§ Requirement:
Using the material that follows, output exactly the lines from the one containing "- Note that" through the one containing "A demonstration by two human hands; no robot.", with both ends kept.

§ Data provided:
#####

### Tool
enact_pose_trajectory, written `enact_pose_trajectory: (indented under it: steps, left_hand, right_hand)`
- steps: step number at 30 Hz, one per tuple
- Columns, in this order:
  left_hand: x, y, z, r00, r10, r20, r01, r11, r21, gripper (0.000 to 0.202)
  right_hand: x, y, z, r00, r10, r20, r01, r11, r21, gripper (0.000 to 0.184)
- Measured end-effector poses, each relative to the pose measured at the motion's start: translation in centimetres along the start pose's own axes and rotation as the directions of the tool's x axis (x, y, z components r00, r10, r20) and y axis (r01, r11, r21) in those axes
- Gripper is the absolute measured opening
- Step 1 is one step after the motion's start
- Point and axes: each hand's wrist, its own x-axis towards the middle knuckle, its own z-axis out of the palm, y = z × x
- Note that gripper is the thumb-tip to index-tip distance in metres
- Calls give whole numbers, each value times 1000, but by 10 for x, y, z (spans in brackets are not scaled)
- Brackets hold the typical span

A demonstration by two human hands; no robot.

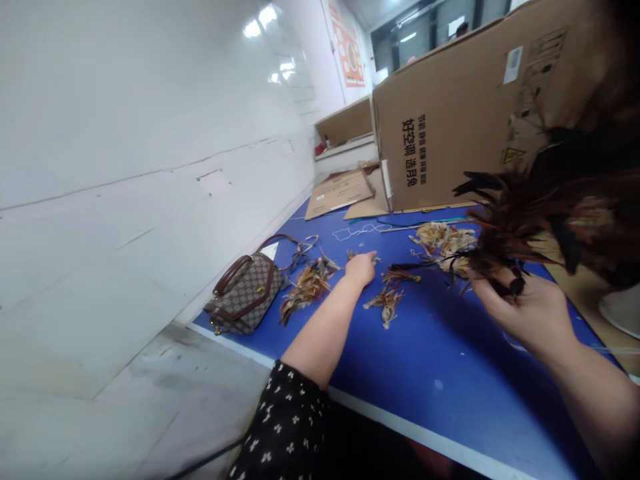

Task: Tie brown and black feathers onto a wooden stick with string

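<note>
My right hand [533, 310] is closed around the base of a large bunch of dark brown and black feathers [520, 220], raised over the table's right side. Farther left, my left hand [361, 268] reaches down to the blue tabletop, its fingers curled and mostly hidden behind the back of the hand. Small feather bits show on both sides of it. Left of that hand lies a pile of brown-orange feathers [310, 287]. To its right are small feather bunches [387, 300]. A heap of cream-coloured feather bundles [443, 240] lies behind the right hand.
A patterned handbag [245, 293] stands at the table's left edge by the white wall. A large cardboard box [460, 113] rises at the back, with flat cardboard [340, 192] beside it. White string [360, 231] lies on the blue table [400, 373]. A pale round container [623, 310] is at right.
</note>
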Motion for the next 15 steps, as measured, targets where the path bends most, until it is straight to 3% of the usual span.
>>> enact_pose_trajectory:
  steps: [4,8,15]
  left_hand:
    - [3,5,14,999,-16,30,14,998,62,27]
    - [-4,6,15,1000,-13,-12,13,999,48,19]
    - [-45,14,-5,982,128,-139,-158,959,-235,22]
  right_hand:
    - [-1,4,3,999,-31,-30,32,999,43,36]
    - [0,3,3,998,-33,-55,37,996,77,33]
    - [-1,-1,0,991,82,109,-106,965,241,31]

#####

§ Expected output:
- Note that gripper is the thumb-tip to index-tip distance in metres
- Calls give whole numbers, each value times 1000, but by 10 for x, y, z (spans in brackets are not scaled)
- Brackets hold the typical span

A demonstration by two human hands; no robot.

Work on this exercise has been completed.